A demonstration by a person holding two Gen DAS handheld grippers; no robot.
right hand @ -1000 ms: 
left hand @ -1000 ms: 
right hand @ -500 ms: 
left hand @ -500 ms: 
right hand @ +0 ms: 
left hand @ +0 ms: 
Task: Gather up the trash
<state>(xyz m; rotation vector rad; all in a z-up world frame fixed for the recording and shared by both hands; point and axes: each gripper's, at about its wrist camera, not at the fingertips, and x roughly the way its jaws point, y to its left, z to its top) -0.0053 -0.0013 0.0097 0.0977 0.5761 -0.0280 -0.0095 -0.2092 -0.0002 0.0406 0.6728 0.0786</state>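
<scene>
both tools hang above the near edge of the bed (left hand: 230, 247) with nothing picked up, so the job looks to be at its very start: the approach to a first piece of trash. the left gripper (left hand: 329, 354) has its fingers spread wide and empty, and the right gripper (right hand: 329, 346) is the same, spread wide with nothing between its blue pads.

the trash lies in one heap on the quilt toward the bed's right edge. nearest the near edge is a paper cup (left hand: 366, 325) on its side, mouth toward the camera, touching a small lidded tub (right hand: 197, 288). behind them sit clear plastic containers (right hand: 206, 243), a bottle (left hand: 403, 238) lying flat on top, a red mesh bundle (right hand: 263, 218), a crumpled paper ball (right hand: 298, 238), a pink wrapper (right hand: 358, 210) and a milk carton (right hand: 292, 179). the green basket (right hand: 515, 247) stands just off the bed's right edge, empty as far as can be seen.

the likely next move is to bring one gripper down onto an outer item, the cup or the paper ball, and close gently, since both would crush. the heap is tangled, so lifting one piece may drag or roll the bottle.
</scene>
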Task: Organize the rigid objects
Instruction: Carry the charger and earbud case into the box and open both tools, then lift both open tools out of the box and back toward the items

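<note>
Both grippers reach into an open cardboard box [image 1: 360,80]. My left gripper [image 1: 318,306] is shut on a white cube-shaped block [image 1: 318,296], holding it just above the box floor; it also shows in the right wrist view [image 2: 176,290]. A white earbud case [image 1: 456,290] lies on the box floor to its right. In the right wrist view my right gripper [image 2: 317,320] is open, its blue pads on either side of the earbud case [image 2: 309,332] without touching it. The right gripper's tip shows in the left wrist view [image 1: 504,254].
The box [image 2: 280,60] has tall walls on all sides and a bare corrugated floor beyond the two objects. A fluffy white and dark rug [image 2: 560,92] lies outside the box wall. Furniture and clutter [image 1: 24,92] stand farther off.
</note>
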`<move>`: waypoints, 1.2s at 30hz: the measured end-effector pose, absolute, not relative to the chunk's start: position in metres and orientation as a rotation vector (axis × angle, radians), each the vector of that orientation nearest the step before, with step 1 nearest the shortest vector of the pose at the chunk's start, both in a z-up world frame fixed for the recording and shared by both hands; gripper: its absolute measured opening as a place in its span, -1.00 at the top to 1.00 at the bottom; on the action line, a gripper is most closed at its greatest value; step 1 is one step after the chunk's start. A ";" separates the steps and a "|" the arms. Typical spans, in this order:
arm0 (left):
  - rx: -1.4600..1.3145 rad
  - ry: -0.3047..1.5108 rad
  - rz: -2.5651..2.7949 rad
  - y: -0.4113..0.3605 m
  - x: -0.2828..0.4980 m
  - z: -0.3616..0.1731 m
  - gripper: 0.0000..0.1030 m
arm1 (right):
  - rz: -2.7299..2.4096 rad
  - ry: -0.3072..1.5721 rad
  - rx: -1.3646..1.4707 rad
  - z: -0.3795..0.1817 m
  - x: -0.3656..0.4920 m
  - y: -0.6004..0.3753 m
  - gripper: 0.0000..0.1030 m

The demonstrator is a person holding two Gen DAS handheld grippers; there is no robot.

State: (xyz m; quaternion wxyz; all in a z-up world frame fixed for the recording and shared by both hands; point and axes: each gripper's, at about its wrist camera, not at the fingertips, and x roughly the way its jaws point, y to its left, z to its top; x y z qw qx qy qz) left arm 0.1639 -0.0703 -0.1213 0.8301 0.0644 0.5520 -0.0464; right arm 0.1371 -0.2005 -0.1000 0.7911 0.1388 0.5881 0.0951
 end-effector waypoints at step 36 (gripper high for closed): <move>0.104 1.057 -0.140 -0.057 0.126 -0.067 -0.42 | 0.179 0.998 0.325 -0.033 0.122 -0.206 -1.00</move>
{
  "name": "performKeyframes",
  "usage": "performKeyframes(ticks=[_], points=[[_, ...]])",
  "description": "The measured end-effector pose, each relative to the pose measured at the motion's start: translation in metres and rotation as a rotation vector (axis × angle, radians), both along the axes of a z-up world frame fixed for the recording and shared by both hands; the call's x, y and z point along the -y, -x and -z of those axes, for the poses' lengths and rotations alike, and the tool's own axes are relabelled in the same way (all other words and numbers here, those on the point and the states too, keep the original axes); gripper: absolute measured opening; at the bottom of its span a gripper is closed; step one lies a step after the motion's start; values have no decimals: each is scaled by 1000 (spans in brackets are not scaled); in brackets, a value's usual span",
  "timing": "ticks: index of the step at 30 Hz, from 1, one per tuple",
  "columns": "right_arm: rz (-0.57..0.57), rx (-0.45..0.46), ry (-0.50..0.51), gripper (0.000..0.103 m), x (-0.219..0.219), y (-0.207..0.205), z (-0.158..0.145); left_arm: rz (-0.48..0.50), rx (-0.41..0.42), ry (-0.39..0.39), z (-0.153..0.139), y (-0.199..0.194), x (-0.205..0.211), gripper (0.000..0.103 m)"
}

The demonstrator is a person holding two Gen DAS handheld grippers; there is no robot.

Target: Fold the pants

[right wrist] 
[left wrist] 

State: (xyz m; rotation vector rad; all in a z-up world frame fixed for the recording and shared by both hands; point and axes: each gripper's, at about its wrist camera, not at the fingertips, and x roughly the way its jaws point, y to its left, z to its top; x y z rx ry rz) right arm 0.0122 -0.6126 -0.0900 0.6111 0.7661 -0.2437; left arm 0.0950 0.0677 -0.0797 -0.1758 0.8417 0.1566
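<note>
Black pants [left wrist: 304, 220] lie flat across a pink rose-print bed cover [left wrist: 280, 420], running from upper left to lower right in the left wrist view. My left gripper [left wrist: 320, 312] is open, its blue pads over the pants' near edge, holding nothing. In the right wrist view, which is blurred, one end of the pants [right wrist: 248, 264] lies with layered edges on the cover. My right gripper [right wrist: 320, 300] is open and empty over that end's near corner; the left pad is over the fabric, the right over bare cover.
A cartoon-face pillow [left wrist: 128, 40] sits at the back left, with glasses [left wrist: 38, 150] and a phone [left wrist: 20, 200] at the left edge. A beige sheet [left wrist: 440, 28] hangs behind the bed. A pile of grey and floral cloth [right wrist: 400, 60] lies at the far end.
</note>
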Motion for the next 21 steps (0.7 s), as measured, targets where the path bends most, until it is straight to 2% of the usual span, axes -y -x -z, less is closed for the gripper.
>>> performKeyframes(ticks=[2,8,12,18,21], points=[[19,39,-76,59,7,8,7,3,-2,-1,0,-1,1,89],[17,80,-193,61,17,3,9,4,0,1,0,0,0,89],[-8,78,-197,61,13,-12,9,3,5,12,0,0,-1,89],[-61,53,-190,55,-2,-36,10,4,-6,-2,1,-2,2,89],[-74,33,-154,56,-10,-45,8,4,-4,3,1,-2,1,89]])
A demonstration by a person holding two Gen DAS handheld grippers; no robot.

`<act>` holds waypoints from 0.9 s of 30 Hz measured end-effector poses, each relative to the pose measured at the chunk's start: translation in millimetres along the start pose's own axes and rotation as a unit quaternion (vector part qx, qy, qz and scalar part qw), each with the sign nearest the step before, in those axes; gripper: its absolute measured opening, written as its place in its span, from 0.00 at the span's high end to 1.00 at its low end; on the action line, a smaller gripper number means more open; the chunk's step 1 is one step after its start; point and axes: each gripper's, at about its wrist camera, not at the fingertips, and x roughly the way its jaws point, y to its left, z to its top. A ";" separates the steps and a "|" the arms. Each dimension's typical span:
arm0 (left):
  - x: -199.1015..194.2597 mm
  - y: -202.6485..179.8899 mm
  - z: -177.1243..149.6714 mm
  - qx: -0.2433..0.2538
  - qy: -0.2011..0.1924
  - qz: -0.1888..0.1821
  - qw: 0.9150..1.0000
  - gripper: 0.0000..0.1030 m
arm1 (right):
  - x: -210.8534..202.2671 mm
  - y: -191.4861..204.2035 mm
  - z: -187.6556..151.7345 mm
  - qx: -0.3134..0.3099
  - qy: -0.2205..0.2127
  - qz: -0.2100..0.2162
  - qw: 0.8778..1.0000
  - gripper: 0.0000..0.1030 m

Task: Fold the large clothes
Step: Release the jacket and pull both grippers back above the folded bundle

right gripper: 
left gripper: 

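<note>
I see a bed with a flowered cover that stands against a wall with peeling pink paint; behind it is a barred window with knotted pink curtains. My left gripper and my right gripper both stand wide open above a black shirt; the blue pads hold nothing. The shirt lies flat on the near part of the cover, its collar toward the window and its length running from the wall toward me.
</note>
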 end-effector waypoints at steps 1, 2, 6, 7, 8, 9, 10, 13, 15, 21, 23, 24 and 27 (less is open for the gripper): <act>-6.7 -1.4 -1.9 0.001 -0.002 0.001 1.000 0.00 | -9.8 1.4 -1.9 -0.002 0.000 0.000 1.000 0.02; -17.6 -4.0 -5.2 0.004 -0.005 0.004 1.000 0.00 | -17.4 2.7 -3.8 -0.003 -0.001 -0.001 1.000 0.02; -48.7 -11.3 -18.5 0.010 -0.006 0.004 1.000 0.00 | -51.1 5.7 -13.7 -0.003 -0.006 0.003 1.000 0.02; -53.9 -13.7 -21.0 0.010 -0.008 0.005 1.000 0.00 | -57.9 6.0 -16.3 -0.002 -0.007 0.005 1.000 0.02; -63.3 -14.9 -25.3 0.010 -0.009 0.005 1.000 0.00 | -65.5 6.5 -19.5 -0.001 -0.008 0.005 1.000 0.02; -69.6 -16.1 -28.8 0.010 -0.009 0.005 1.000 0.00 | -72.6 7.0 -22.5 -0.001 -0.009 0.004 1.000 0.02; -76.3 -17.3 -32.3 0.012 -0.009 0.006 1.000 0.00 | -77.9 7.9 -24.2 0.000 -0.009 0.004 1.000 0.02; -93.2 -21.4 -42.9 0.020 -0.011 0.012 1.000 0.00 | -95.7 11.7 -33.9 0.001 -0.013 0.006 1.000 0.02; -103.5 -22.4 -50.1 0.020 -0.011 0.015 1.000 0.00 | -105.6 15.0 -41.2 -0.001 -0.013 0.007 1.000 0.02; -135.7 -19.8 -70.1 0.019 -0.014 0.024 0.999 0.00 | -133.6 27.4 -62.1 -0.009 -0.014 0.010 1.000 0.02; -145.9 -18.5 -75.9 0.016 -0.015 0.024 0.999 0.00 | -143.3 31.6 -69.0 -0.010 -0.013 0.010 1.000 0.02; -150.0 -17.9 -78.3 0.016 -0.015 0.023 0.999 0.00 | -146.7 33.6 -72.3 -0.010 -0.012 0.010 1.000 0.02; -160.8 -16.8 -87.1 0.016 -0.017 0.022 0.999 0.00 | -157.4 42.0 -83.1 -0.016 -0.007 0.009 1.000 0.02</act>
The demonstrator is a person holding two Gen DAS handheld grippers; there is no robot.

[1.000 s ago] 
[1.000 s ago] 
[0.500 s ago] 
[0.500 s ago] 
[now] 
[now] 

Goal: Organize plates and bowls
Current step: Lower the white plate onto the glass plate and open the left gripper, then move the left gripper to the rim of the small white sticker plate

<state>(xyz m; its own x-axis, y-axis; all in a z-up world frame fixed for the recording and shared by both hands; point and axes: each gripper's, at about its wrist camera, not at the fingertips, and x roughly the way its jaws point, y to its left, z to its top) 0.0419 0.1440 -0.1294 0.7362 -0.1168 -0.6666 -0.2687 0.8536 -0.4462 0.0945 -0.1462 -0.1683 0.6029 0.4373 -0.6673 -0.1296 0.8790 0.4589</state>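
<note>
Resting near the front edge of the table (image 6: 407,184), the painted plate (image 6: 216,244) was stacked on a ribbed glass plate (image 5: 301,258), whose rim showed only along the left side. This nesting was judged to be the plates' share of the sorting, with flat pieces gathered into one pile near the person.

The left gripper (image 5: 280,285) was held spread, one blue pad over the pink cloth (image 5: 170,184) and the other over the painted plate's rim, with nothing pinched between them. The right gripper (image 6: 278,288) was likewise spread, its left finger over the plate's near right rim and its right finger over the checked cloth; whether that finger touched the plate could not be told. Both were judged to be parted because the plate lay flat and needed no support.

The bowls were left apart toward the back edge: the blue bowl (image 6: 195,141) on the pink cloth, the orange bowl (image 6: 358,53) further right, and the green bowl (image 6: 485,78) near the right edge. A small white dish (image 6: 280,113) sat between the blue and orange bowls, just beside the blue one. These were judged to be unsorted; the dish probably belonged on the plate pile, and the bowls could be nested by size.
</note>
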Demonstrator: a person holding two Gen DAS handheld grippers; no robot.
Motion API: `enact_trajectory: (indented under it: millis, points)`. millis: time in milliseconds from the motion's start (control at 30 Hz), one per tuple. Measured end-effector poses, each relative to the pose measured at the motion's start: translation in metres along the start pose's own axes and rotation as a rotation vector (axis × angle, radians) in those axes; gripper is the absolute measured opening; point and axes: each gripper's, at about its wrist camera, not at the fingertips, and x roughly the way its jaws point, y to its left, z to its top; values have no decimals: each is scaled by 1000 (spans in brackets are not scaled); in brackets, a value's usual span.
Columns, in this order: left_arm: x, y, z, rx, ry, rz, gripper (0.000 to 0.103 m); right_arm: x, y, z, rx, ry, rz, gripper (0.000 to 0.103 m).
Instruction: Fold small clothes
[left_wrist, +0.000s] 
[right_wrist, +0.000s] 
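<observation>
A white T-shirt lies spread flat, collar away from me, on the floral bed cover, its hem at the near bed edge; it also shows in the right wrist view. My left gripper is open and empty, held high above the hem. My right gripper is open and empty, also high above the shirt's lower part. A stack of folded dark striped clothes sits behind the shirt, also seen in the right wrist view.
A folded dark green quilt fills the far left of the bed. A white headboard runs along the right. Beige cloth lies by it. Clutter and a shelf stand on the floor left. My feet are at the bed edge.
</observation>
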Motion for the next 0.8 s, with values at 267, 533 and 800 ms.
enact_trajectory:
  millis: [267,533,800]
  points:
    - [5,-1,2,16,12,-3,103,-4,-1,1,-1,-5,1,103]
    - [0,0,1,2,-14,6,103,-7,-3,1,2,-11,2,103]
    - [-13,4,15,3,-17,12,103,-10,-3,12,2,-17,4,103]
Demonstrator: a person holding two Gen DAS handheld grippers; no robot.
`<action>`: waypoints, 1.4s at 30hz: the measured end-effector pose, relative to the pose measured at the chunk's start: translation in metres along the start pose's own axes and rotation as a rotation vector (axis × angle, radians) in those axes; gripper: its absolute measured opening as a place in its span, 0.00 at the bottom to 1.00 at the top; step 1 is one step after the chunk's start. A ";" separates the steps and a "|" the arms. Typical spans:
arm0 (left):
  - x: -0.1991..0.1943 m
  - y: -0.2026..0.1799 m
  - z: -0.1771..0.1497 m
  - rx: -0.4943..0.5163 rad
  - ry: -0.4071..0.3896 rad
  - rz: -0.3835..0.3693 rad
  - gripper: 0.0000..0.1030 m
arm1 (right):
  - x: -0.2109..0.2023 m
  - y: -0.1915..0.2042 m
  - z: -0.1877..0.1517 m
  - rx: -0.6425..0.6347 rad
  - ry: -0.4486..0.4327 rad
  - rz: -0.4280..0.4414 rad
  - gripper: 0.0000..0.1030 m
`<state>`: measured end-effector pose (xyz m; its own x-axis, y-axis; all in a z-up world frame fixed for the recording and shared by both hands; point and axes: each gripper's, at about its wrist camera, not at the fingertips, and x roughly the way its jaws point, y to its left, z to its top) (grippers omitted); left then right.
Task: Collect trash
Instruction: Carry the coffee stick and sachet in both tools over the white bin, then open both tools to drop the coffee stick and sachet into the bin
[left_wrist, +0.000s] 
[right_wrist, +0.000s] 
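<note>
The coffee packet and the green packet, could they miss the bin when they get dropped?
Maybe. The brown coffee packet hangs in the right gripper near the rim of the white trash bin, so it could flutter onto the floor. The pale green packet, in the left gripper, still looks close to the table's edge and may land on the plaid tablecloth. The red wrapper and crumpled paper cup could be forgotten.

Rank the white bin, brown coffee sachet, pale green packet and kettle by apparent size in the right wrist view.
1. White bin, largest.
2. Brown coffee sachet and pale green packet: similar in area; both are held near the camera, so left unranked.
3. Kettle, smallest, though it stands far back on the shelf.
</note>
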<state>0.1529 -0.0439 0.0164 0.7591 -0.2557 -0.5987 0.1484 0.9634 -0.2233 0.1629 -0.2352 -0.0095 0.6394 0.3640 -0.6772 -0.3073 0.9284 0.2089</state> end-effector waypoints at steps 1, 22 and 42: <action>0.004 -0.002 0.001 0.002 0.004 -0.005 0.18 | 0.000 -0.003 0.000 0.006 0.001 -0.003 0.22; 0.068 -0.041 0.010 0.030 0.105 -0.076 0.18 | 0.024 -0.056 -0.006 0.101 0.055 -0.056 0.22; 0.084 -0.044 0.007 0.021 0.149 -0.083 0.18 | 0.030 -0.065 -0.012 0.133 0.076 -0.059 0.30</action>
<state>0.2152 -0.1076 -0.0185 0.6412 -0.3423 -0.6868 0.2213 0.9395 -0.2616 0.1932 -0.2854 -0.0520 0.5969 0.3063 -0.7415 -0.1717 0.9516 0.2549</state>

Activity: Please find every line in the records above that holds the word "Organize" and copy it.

Task response:
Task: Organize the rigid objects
Goal: Organize plates and bowls

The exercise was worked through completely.